Steel Ball Run is objectively an incredible work... in the sense that it's incredible that people have survived boredom.
Yes, yes, I know, it's “the best JoJo”, “the peak of humanity”, “the Mona Lisa of modern fiction”, blah blah blah. But let's be honest for two seconds: we're talking about a horse race across 19th-century America. Horses. For 95 chapters. We changed the stands to rotations, because apparently what JoJo was missing was the quantum physics of the Beyblade spinning top.
And let's talk about Gyro. This guy throws metal balls like they're the ultimate weapon, but the guy would be pls in front of a Steel Pokémon. As for Johnny... nothing says charismatic protagonist like a depressed jockey who spends half the manga crying over his dead legs.

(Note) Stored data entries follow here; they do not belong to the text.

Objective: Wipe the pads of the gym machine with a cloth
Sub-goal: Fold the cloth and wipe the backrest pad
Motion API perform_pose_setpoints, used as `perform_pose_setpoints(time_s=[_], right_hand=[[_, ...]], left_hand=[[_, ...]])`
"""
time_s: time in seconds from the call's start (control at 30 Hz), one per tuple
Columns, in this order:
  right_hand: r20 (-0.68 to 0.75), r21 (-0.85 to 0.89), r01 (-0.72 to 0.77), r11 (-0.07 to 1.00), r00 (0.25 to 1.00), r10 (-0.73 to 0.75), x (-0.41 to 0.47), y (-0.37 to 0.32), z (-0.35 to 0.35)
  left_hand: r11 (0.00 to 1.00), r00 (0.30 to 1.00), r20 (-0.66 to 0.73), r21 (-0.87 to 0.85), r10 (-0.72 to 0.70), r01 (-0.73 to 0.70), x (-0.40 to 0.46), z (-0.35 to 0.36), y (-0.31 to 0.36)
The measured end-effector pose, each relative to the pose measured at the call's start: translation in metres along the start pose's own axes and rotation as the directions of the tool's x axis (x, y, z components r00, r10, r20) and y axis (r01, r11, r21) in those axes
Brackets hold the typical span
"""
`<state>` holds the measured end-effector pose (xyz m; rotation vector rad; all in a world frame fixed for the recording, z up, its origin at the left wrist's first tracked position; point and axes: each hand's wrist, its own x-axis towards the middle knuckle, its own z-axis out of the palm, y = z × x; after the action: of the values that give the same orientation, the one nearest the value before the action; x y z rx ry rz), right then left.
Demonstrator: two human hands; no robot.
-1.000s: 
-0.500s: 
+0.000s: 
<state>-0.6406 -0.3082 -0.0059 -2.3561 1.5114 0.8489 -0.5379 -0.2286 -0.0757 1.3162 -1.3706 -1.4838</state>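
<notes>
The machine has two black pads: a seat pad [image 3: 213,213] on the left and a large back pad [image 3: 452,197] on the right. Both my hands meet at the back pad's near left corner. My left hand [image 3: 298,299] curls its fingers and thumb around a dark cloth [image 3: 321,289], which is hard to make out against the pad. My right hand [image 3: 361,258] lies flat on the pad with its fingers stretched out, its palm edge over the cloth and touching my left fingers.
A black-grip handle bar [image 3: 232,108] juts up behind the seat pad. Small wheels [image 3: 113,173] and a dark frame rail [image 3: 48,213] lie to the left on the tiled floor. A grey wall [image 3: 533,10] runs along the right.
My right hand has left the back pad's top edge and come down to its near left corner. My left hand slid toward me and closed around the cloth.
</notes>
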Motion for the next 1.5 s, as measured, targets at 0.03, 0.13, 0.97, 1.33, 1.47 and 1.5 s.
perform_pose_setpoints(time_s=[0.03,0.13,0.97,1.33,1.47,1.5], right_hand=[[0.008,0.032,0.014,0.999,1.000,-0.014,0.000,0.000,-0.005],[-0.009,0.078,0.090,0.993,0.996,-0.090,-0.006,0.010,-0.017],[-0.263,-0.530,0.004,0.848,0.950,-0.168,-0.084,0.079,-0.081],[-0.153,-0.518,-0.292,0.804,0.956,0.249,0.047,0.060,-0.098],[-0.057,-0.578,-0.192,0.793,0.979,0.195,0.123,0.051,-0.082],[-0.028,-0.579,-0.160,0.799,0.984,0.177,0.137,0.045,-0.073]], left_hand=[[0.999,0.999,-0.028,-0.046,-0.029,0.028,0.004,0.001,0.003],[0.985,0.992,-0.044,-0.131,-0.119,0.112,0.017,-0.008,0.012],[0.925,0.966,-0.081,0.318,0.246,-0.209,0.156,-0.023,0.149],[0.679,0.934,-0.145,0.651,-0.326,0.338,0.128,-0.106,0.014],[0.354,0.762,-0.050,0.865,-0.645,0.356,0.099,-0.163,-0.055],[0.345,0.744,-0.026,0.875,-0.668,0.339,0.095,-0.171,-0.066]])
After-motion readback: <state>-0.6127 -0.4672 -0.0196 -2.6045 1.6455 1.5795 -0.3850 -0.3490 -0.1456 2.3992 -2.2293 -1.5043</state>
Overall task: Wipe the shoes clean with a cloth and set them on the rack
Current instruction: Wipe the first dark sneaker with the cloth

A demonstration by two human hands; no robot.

Oh, and the antagonist? A bodybuilder president who collects Jesus' limbs like he's doing a 3D puzzle. Yes, that's right, put the Messiah at the heart of the plot, nothing more subtle. At this point, Araki is no longer writing manga, he's painting with his madness.
But don't get me wrong. I love SBR. It's a masterpiece. A classic. A monument to contemporary storytelling. It's just that if you don't have a PhD in theology, quantum mechanics and equine dressage, you don't understand a thing about this stylish mess.
Anyway. Steel Ball Run? It's like a vintage wine: everyone says it's incredible, even though deep down you just want a glass of water.